Snow therapy, de Ruben Östlund : quand les sports d’hiver sont prétextes à des règlements de comptes cruels et désopilants.
Fuir, négocier ou faire face et combattre sont trois attitudes reptiliennes devant une menace. La première*, si elle est la plus courue, est néanmoins la plus décriée, la moins valorisée.
En cas de catastrophe ou de danger imminent, on attend de son homme dans nos sociétés hétéronormées qu’il sache se comporter justement comme un homme. Voire en héros. Ou du moins que son attitude soit conforme en tout point à l’admiration qu’on lui voue.
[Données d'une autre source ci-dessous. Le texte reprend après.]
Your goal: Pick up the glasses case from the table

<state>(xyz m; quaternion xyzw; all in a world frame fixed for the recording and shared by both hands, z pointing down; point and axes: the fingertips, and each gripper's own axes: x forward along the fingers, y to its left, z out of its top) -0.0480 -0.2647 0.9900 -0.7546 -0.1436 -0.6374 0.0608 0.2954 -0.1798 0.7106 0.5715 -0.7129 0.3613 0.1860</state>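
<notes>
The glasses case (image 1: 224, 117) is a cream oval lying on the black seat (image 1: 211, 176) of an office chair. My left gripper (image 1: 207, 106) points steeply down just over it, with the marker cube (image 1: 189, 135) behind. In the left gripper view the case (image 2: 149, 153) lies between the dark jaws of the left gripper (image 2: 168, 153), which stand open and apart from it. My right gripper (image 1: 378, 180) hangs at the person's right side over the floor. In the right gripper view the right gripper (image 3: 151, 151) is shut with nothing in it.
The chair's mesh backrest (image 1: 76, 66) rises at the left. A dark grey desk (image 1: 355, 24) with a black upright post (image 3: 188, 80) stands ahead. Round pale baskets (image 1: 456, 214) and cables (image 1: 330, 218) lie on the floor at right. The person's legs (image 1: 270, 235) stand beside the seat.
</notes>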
C’est un principe de base de nos civilisations évoluées qui ont su conserver – en théorie du moins – un arrière-fond de galanterie épaissi d’une belle couche de sens des responsabilités prises à bras-le-corps dès que la situation l’exige.
N’est-ce pas le cas, entre autres mille exemples, dans le roman de Philippe Jaenada, Plage de Manaccora, 16h30, qui raconte un gigantesque incendie dantesque dans un camping italien ? Jaenada y détaille avec bonhomie les réflexions et le comportement de Voltaire, de sa femme Oum et de leur fils Géo, face à cette calamité qui vient perturber le bon déroulement de leur villégiature sur les bords de l’Adriatique.
Quand cet esprit chevaleresque fait défaut, une faille s’entrouvre, un mythe s’effondre. C’est ce qui arrive à Tomas (Johannes Bah Kunhke), en vacances aux Arcs avec femme et enfants. Ils sont descendus dans un hôtel-club de luxe au pied des pistes. Pause alpine bien méritée pour ce père de famille suédois qui bosse comme un acharné le reste de l’année et qui, on peut l’imaginer, a dû lutter pied à pied pour offrir à ceux qu’il aime cette parenthèse de loisir à l’étranger.
Jusqu’ici, tout va bien. Mais peut-on réellement faire confiance à un homme qui porte des lunettes de pilote d’hélicoptère alors même qu’il ne pilote pas d’hélicoptère ? Telle est l’une des questions sous-jacentes à ce drôlissime et néanmoins nordique Snow Therapy.
Cet homme, qui a fui devant une avalanche pourtant inoffensive, a baissé dans l’estime que sa femme lui portait. Ce séjour à la montagne, qui devait être l’occasion de tous les délices, devient donc un supplice. Cet incident anecdotique fixe le point de départ de polémiques sans fin. Tomas et sa femme Ebba (très ouverte et diplomate mais un poil psycho-rigide – Lisa Lovent Kongsli) voient leur séjour à la montagne se transformer en cellule de crise psychologique. Le vernis craque. Cette avalanche sans conséquence corporelle se mue en prétexte pour pointer du doigt les contradictions et les misères relationnelles propres à notre époque. Cette famille de Suédois se ridiculise comiquement : le cocon d’amour et de réussite sociale qu’elle incarne s’avère être le nid de toutes les névroses, comme si, à force de vouloir coller au modèle dominant de ce que devrait être le bonheur, cette famille scandinave passait finalement à côté du principal, à savoir « la continuité merveilleuse des mouvements infimes » pour reprendre la douce formule du poète grec Yánnis Rítsos*.
Mats et Fanni, un couple de compatriotes (Kristofer Hivju, splendide avec sa barbe rousse et sa dégaine de Viking, et Fanni Metelius) et un homme à tout faire employé de ce même hôtel, pris à parti, sont les témoins de la crise existentielle traversée par ce couple fragilisé, qui fait des vagues et déteint. Leurs faces, tantôt consternées tantôt compatissantes, sont l’épice la plus savoureuse de cette comédie dramatique dopée au grand air savoyard.
* Et heureusement qu’elle est la plus répandue, la fuite, l’esquive ou l’indifférence ! Car, sans faire l’apologie de la veulerie – car à l’Imprimerie, plus qu’ailleurs, nous connaissons bien entendu les hautes vertus du courage et de ses dérivés – que penser d’un monde où, plutôt que l’évitement, l’affrontement serait systématiquement privilégié ?
** Cité par Denis Grozdanovitch, in Petit traité de désinvolture, que nous chroniquerons sûrement prochainement dans les colonnes de la rubrique Livres de l’Imprimerie.